| What you will do |
From the entries below, transcribe exactly the lines between the line holding "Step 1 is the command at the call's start" and the line holding "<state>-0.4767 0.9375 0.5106", inclusive; skip all other lines.

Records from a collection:

┌────────

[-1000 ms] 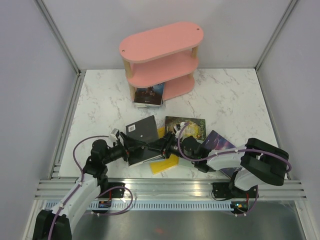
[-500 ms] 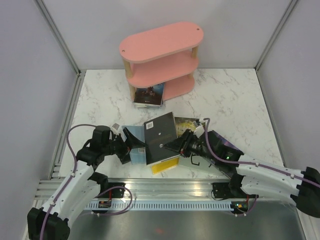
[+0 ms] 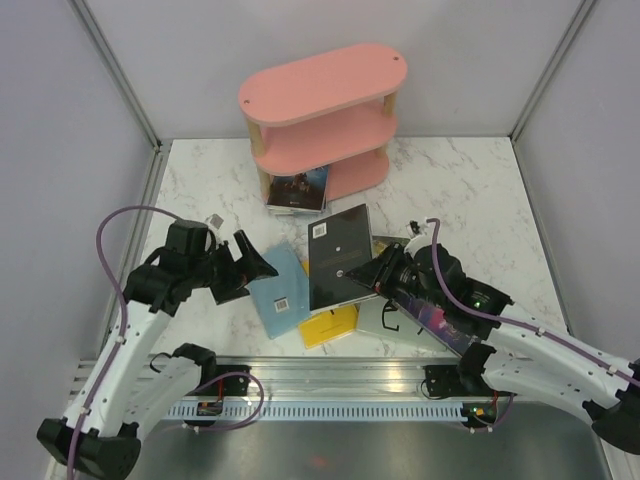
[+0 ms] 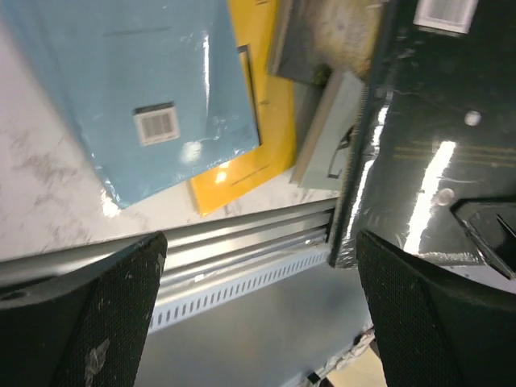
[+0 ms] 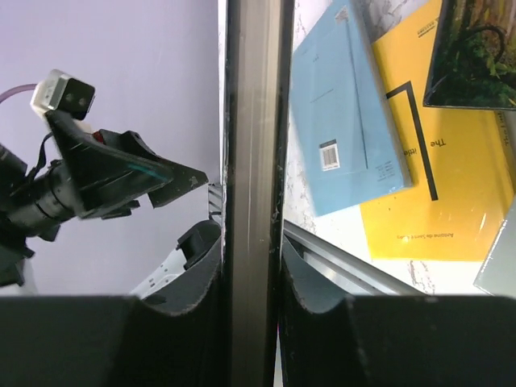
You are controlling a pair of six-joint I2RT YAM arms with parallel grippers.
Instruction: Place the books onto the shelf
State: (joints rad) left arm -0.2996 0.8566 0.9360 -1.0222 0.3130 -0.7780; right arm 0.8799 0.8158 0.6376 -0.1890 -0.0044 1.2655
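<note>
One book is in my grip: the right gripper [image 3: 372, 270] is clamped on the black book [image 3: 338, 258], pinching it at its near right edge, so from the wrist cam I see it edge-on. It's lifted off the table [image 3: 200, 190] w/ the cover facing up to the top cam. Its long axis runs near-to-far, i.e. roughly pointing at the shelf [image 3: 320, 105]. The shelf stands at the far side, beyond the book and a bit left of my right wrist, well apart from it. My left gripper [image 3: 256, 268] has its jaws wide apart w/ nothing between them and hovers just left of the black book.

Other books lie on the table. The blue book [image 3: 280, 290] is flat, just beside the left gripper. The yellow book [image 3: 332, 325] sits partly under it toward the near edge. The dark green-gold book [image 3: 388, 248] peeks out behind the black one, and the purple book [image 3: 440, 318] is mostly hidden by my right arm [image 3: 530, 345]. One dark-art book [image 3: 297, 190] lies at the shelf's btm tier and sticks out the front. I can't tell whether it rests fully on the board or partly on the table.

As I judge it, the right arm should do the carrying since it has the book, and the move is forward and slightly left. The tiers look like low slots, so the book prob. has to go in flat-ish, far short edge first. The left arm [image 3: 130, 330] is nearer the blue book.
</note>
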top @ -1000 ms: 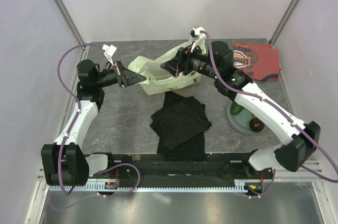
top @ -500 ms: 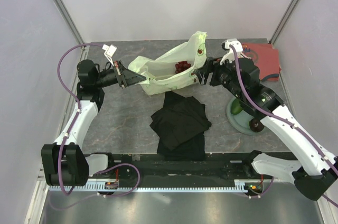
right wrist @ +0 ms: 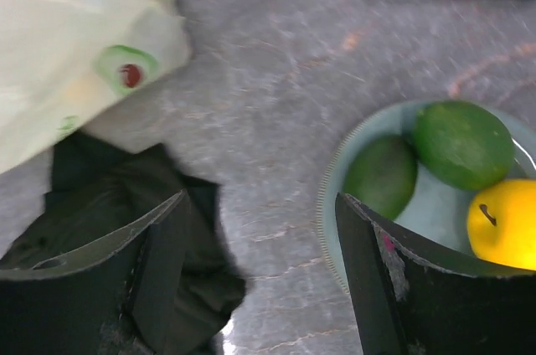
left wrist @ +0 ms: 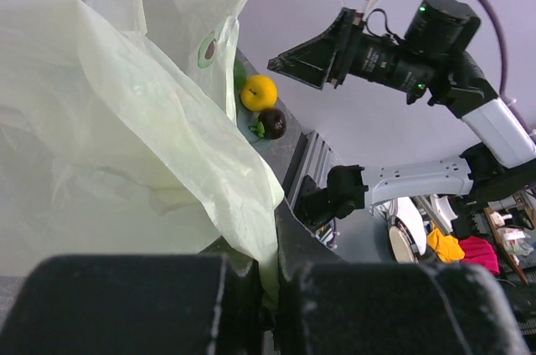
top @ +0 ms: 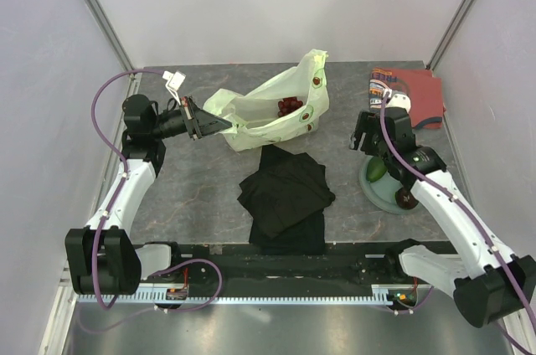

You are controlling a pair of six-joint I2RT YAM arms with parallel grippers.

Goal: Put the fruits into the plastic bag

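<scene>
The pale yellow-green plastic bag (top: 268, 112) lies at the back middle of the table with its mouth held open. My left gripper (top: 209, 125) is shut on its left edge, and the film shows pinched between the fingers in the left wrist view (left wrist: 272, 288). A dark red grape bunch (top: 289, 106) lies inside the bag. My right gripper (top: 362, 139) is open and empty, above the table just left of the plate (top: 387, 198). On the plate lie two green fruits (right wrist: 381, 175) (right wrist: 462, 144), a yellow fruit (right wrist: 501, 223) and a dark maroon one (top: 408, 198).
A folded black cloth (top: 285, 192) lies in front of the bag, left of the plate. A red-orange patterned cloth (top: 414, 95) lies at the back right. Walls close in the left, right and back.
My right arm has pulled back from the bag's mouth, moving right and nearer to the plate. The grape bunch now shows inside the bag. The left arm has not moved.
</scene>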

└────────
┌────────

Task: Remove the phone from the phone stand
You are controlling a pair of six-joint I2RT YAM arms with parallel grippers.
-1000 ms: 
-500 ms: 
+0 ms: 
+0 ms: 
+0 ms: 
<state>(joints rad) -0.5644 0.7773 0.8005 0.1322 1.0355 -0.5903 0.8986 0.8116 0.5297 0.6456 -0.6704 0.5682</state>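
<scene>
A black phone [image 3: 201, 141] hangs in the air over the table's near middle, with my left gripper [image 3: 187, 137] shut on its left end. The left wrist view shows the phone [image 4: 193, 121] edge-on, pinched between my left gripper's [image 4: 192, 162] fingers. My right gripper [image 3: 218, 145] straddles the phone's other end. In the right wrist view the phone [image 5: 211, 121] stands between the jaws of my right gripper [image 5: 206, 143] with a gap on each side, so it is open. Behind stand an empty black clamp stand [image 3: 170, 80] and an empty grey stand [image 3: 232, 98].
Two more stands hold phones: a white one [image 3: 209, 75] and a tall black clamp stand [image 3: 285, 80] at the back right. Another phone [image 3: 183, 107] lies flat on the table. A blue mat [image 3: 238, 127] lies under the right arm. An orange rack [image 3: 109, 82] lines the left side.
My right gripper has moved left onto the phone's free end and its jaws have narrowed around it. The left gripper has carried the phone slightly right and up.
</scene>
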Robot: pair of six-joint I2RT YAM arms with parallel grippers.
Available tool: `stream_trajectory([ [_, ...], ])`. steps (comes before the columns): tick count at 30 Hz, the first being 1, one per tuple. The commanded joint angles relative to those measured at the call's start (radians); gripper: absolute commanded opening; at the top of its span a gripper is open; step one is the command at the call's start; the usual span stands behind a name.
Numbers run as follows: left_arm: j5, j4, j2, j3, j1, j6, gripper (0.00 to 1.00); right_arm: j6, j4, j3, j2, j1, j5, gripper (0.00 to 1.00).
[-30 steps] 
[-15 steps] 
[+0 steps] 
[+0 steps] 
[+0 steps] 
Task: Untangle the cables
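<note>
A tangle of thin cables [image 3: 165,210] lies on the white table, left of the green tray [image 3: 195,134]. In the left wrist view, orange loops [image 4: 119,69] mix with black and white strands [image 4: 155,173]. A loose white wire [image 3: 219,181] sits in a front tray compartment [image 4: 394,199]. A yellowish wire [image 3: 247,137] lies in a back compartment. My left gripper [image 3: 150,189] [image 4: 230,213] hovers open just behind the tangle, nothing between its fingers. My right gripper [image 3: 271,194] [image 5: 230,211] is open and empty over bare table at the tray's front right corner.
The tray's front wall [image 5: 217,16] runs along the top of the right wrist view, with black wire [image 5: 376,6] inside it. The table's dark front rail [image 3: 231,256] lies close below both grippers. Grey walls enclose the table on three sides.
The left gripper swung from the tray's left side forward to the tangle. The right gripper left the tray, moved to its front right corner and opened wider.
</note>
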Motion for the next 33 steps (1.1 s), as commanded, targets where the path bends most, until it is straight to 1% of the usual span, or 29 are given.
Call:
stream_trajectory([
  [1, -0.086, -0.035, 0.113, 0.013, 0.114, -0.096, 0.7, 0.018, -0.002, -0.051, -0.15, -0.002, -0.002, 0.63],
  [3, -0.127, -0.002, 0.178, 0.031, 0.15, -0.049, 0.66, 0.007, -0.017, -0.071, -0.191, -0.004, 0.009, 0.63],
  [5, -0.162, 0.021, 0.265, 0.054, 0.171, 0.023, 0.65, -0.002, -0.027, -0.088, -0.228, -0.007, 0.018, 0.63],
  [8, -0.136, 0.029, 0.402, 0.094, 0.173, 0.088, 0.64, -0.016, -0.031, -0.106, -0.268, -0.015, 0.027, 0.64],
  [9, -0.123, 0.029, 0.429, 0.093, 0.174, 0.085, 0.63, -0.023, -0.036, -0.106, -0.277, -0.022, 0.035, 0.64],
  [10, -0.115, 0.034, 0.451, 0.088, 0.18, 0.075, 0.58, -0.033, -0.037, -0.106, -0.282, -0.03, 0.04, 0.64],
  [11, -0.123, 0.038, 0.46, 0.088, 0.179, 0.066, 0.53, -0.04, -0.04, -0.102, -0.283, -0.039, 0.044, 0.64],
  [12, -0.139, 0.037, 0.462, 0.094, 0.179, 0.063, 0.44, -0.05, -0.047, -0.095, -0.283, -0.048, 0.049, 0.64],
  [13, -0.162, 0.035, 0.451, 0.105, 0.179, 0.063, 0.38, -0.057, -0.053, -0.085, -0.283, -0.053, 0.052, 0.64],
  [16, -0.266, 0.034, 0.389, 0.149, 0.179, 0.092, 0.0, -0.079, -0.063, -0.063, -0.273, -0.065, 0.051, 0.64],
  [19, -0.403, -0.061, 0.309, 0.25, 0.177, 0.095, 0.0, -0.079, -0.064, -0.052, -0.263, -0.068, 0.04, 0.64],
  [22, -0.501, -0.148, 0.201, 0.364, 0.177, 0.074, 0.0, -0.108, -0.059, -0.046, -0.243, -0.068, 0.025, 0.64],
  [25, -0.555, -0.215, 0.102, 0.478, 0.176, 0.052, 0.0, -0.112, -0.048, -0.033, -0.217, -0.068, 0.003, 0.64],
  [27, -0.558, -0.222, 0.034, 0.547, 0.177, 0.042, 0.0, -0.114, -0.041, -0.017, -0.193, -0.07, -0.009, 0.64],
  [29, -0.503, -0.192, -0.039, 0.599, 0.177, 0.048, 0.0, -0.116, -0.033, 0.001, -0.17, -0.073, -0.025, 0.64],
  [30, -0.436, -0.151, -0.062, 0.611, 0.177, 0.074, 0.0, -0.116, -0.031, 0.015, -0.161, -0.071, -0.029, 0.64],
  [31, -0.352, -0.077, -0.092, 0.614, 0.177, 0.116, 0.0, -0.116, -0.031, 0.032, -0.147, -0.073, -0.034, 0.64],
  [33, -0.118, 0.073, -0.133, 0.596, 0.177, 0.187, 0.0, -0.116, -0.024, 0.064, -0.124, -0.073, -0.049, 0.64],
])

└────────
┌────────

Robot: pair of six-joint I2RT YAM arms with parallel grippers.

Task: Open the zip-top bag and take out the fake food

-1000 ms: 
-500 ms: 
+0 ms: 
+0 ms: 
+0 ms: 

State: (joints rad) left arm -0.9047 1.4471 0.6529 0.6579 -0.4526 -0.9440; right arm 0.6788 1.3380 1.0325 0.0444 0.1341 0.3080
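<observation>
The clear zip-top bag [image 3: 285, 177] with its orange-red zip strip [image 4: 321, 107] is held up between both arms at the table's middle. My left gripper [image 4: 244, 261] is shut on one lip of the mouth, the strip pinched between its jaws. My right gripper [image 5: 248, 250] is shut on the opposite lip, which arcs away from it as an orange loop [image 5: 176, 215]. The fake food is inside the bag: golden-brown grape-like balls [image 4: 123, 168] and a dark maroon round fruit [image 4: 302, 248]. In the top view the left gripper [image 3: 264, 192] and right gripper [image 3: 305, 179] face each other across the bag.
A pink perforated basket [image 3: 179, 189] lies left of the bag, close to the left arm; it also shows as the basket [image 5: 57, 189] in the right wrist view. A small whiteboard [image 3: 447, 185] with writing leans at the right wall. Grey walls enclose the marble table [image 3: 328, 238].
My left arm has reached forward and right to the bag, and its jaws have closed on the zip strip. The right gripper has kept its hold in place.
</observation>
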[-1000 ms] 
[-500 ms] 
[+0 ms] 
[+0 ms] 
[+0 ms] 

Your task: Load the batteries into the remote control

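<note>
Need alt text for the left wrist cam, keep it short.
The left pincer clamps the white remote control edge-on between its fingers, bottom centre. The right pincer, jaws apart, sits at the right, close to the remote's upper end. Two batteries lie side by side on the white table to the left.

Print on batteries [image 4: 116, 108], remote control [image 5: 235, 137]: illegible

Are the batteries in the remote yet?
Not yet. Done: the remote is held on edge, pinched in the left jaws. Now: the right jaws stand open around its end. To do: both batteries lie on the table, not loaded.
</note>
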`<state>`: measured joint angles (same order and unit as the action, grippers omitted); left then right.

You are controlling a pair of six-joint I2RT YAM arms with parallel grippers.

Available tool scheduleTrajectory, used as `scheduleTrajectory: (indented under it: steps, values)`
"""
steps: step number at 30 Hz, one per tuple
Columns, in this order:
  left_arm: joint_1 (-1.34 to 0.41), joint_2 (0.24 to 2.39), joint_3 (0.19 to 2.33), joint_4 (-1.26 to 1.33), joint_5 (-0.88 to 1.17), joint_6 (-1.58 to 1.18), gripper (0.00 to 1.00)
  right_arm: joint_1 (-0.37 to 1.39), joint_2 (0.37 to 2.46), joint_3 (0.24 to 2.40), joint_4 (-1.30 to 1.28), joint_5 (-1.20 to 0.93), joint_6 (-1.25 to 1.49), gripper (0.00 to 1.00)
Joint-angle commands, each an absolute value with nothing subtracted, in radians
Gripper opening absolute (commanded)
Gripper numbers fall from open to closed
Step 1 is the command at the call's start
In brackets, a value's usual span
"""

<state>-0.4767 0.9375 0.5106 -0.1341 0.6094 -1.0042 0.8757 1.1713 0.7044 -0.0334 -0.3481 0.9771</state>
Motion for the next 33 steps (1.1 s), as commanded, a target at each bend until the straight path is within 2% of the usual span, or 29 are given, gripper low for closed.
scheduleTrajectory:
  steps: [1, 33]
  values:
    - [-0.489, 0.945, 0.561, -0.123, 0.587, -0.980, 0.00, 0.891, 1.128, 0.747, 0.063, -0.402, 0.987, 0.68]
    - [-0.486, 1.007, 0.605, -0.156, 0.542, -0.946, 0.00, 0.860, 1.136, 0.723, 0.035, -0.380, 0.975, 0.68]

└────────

| Solution to the exercise |
Step 1 is the command at the call's start
In brackets, a value's usual span
"""

<state>-0.4767 0.9375 0.5106 -0.1341 0.6094 -1.0042 0.8757 1.1713 0.7044 -0.0334 -0.3481 0.9771</state>

Besides the given answer, there is nothing more to add.